■ **What you are asked to do**: Provide a verbatim copy of the data below.

■ **Recorded data**:
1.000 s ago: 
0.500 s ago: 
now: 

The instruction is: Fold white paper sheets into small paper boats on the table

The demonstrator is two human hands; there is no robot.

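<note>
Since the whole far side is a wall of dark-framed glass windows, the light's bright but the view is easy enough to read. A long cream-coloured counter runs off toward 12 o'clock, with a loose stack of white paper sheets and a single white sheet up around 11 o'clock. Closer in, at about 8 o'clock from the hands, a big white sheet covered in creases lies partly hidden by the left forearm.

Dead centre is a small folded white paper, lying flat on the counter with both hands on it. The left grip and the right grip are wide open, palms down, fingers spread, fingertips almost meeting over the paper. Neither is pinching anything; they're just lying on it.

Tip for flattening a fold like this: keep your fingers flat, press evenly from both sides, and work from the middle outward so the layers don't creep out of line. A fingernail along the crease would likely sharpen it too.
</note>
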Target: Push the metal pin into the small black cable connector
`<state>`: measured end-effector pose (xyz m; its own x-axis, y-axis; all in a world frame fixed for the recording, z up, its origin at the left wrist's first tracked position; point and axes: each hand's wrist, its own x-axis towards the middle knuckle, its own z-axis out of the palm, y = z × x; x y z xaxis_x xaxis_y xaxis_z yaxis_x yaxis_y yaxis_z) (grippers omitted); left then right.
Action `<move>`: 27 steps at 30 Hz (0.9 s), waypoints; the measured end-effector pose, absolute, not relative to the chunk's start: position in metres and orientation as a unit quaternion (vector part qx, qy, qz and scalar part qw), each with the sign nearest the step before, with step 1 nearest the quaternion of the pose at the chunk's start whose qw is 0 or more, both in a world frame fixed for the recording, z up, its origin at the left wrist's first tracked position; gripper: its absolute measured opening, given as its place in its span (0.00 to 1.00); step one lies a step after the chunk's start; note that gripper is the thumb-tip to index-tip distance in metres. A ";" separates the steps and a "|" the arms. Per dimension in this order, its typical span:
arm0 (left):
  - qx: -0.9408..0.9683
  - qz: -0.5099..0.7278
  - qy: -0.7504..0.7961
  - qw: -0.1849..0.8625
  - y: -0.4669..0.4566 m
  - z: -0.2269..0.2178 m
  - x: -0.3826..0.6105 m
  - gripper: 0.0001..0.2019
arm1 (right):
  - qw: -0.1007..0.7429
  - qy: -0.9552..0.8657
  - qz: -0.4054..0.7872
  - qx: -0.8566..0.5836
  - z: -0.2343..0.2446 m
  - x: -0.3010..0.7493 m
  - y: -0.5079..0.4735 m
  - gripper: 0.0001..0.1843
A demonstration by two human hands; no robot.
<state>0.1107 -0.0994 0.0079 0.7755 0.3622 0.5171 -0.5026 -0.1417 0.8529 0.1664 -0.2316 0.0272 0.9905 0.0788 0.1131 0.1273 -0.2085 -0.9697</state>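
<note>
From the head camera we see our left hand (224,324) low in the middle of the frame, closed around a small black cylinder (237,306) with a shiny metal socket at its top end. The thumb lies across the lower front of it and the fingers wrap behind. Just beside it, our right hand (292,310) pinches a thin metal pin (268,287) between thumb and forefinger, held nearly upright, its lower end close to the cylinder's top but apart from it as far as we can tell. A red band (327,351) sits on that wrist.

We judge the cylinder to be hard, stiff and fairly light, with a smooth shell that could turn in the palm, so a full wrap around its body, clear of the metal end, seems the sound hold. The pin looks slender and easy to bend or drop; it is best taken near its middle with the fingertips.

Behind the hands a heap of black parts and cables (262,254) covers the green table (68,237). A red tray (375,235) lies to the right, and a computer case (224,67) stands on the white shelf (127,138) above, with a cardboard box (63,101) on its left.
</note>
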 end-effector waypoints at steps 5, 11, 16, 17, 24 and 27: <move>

■ **Your solution**:
1.000 s ago: 
0.500 s ago: 
now: 

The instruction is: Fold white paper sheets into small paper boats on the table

The demonstrator is two human hands; there is no robot.

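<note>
Since the whole far side is a wall of dark-framed glass windows, the light's bright but the view is easy enough to read. A long cream-coloured counter runs off toward 12 o'clock, with a loose stack of white paper sheets and a single white sheet up around 11 o'clock. Closer in, at about 8 o'clock from the hands, a big white sheet covered in creases lies partly hidden by the left forearm.

Dead centre is a small folded white paper, lying flat on the counter with both hands on it. The left grip and the right grip are wide open, palms down, fingers spread, fingertips almost meeting over the paper. Neither is pinching anything; they're just lying on it.

Tip for flattening a fold like this: keep your fingers flat, press evenly from both sides, and work from the middle outward so the layers don't creep out of line. A fingernail along the crease would likely sharpen it too.
</note>
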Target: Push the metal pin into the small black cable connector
`<state>`: measured end-effector pose (xyz m; its own x-axis, y-axis; all in a world frame fixed for the recording, z up, its origin at the left wrist's first tracked position; point and axes: each hand's wrist, its own x-axis towards the middle knuckle, its own z-axis out of the palm, y = z × x; x y z xaxis_x xaxis_y xaxis_z yaxis_x yaxis_y yaxis_z) (grippers omitted); left then right.
Action `<move>`: 27 steps at 30 Hz (0.9 s), waypoints; the measured end-effector pose, absolute, not relative to the chunk's start: position in metres and orientation as a unit quaternion (vector part qx, qy, qz and scalar part qw), each with the sign nearest the step before, with step 1 nearest the quaternion of the pose at the chunk's start whose qw is 0 or more, both in a world frame fixed for the recording, z up, its origin at the left wrist's first tracked position; gripper: its absolute measured opening, given as its place in its span (0.00 to 1.00); step one lies a step after the chunk's start; note that gripper is the thumb-tip to index-tip distance in metres. A ";" separates the steps and a "|" the arms. Per dimension in this order, its typical span:
arm0 (left):
  - qx: -0.9408..0.9683
  - qz: -0.5099..0.7278
  - qy: -0.7504..0.7961
  - qw: -0.1849..0.8625
  - y: -0.4669..0.4566 m
  - z: -0.2269..0.2178 m
  - x: -0.3826..0.6105 m
  - gripper: 0.0001..0.2019
arm1 (right):
  - qw: -0.1007..0.7429
  - qy: -0.9552..0.8657
  - qz: -0.4054..0.7872
  - qx: -0.8566..0.5836
  - z: -0.2343..0.2446 m
  - x: -0.3010..0.7493 m
  - y: -0.5079..0.4735 m
  - gripper: 0.0001..0.1843
A demonstration by two human hands; no robot.
<state>0.1107 -0.0994 0.0079 0.7755 0.3622 0.5171 -0.5026 -0.1417 0.8529 0.1664 -0.2316 0.0272 0.9905 0.0788 0.1131 0.1273 -0.2085 -0.9697</state>
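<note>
From the head camera we see our left hand (224,324) low in the middle of the frame, closed around a small black cylinder (237,306) with a shiny metal socket at its top end. The thumb lies across the lower front of it and the fingers wrap behind. Just beside it, our right hand (292,310) pinches a thin metal pin (268,287) between thumb and forefinger, held nearly upright, its lower end close to the cylinder's top but apart from it as far as we can tell. A red band (327,351) sits on that wrist.

We judge the cylinder to be hard, stiff and fairly light, with a smooth shell that could turn in the palm, so a full wrap around its body, clear of the metal end, seems the sound hold. The pin looks slender and easy to bend or drop; it is best taken near its middle with the fingertips.

Behind the hands a heap of black parts and cables (262,254) covers the green table (68,237). A red tray (375,235) lies to the right, and a computer case (224,67) stands on the white shelf (127,138) above, with a cardboard box (63,101) on its left.
</note>
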 end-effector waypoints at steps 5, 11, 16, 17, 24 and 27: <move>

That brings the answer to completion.